Task description:
Look through the listing below and report every line that contains "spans".
━━ Input material ━━
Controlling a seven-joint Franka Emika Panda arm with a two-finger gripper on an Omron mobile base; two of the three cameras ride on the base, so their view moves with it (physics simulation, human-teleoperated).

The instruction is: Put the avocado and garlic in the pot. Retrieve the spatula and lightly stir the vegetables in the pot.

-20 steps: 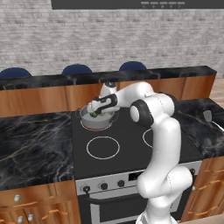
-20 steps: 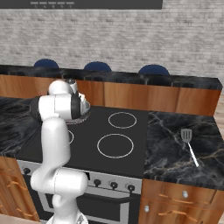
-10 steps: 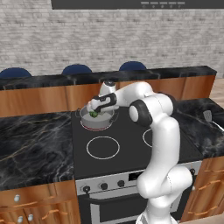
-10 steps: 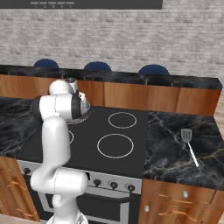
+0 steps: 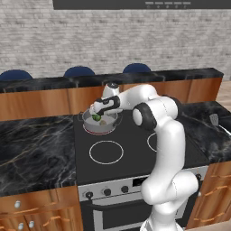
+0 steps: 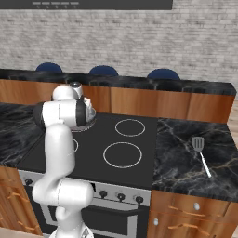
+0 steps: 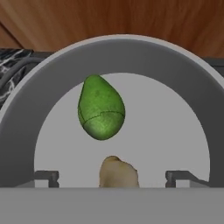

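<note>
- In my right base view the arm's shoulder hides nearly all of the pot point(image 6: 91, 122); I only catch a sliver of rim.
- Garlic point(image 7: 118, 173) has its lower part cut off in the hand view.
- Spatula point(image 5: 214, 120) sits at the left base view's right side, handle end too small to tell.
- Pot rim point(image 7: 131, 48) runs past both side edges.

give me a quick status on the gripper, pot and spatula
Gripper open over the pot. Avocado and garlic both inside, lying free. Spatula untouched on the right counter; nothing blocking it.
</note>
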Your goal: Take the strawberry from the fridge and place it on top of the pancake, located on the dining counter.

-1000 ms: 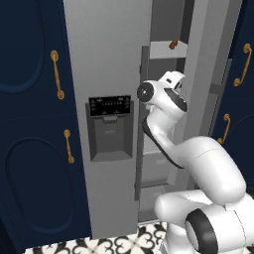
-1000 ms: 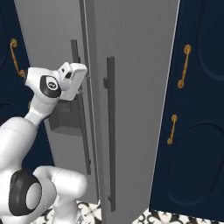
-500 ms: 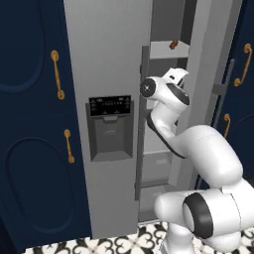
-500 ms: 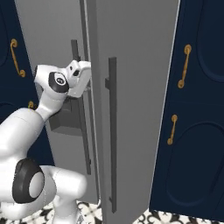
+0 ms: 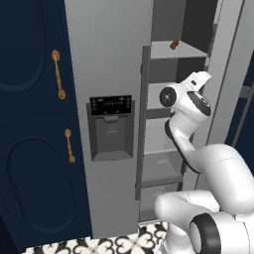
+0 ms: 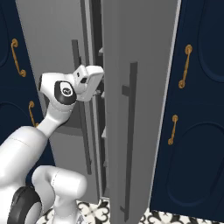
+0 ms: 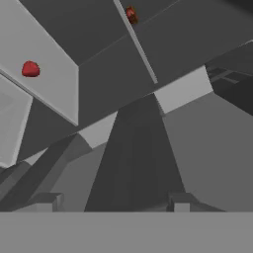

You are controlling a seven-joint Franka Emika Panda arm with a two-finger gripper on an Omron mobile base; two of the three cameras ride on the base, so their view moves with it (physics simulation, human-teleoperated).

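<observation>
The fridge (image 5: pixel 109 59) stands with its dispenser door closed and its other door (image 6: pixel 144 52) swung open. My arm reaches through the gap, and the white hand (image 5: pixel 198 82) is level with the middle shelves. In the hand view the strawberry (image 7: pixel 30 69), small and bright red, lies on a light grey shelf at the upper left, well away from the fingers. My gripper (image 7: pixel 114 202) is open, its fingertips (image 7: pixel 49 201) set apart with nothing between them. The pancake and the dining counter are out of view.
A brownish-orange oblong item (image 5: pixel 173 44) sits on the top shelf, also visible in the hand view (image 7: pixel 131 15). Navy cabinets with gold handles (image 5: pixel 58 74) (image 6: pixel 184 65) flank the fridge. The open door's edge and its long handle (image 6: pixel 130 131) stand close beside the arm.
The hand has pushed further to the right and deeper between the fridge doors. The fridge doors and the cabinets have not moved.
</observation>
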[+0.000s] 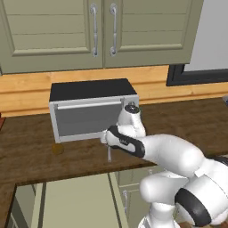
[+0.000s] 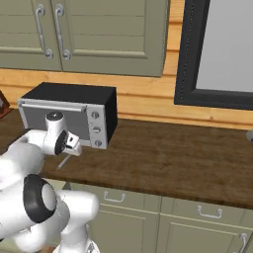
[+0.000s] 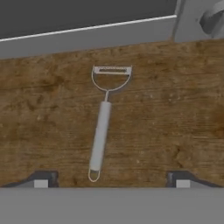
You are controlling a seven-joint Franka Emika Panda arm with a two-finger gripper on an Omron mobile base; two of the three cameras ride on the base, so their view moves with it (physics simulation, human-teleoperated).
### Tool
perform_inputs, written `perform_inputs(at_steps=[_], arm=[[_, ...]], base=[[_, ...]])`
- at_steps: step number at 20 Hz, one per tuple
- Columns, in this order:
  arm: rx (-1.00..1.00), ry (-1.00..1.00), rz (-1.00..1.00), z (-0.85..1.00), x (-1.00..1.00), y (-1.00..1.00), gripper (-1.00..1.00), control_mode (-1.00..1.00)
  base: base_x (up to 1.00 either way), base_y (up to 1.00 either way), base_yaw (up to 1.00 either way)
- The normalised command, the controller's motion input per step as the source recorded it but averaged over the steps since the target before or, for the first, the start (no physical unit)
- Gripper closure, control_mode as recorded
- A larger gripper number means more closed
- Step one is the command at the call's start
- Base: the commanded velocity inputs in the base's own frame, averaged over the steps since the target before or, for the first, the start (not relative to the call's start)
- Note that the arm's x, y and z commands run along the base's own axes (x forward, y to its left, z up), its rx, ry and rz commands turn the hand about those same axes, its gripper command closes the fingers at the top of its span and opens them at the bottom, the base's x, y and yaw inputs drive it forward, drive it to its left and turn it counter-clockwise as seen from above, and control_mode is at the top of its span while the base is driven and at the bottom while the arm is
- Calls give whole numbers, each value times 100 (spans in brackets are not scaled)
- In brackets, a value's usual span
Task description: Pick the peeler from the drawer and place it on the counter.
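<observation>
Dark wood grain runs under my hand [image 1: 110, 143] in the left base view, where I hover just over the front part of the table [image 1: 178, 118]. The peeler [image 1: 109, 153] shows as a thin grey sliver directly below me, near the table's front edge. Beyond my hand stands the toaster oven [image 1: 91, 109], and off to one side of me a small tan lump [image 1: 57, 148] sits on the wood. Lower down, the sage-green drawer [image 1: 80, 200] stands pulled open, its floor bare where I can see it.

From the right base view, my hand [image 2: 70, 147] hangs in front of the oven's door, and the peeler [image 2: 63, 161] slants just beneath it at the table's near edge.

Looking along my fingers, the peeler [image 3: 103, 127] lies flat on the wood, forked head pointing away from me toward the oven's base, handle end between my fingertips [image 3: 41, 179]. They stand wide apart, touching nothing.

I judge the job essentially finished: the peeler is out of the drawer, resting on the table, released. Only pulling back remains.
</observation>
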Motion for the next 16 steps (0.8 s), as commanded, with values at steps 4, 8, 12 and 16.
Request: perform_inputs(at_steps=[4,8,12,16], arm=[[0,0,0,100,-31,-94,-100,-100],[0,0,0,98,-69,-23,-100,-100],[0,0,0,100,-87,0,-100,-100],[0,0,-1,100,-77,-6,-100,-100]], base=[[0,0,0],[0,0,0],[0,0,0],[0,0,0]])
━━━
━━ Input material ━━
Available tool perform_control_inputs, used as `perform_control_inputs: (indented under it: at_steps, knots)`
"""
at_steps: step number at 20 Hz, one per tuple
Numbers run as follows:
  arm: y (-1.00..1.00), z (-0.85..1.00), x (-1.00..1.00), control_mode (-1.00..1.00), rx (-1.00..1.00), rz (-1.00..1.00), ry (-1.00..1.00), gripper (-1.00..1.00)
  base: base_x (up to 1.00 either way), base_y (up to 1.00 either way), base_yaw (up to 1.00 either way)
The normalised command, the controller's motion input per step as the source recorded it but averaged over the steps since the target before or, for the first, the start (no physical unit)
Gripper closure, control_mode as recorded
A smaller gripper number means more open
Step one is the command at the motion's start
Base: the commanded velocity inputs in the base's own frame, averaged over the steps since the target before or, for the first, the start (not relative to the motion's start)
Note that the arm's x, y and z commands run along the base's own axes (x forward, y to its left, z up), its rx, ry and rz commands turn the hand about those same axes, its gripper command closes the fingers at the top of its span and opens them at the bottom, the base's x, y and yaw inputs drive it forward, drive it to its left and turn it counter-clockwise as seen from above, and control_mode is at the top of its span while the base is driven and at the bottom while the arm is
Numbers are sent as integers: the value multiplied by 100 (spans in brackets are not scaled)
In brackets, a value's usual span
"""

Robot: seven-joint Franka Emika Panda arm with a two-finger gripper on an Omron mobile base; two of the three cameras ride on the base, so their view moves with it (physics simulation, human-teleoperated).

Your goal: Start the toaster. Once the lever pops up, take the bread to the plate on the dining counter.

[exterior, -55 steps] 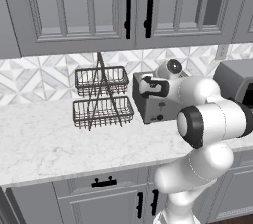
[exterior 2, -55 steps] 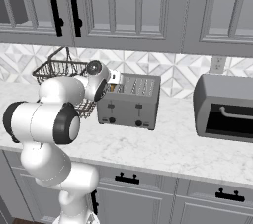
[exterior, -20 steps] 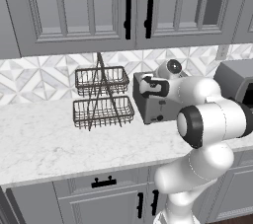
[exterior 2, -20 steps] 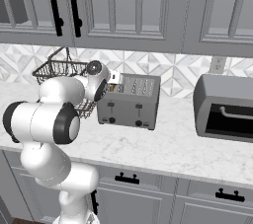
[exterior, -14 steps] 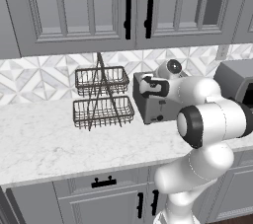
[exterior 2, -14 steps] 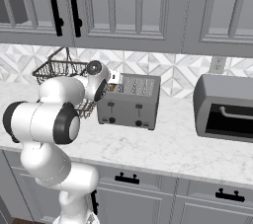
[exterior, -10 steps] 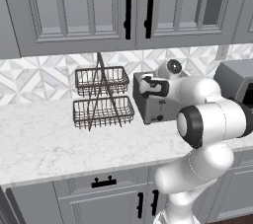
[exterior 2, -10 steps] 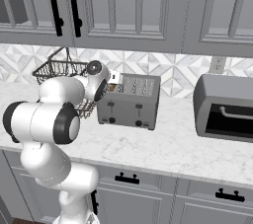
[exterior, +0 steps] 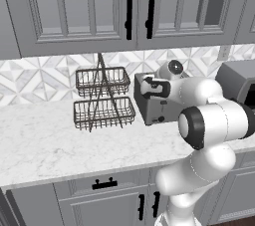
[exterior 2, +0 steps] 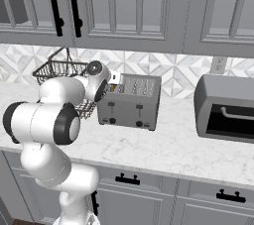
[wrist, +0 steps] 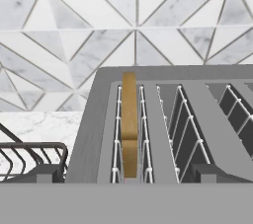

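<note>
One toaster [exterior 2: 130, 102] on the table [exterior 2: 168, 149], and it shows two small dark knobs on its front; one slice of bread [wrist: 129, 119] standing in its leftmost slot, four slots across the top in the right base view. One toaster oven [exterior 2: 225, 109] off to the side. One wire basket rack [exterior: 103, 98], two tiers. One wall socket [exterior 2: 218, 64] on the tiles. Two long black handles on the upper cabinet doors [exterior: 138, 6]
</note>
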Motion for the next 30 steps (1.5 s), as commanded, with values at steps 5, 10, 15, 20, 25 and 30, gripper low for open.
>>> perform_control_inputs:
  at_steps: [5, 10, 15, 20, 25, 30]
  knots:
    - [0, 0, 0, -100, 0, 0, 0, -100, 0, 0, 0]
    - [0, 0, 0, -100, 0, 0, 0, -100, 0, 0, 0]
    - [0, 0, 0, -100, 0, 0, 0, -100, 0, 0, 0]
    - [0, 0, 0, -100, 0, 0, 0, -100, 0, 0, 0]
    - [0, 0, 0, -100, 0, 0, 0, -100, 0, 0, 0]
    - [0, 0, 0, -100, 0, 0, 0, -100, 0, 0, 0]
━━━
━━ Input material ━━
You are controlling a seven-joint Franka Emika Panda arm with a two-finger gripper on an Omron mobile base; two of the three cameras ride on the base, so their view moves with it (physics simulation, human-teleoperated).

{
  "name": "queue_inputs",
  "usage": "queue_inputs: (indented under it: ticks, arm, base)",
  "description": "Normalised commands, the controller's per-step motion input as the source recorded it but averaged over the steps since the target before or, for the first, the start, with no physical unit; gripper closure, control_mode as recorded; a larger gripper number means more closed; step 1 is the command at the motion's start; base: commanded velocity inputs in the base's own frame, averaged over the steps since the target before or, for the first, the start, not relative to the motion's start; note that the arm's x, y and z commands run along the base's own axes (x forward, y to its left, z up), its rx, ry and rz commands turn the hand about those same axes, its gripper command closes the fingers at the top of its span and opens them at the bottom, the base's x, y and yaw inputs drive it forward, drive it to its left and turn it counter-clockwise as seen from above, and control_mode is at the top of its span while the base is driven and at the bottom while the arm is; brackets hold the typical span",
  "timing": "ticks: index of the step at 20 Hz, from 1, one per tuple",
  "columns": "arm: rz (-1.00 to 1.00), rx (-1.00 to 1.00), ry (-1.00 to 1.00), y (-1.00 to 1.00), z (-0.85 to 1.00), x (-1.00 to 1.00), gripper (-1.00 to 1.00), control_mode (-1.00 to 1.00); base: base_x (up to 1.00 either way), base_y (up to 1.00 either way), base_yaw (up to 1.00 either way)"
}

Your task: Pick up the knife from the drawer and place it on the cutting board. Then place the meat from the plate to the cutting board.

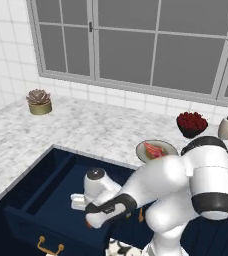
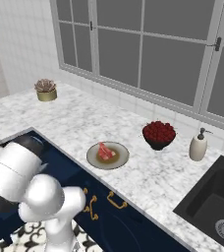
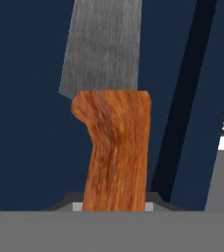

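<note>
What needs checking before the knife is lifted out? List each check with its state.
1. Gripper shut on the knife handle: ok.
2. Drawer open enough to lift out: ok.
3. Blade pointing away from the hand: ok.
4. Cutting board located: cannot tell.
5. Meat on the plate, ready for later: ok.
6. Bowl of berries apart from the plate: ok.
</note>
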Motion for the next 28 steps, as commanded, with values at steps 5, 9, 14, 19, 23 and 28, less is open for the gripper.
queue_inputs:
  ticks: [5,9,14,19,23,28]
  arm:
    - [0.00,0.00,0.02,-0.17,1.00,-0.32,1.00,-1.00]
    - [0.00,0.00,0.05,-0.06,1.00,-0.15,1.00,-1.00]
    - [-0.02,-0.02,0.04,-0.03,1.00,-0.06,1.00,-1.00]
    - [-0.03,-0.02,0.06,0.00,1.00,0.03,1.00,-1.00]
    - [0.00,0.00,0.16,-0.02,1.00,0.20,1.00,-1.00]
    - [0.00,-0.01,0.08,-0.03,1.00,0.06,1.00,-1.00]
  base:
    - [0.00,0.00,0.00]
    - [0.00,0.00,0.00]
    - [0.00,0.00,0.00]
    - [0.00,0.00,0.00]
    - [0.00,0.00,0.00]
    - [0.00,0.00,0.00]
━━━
Reply to the exercise:
- Calls give whole numbers, each value times 100 (spans in brackets are not scaled)
Numbers are sent as integers: the value multiplied by 100 (spans in brackets are not scaled)

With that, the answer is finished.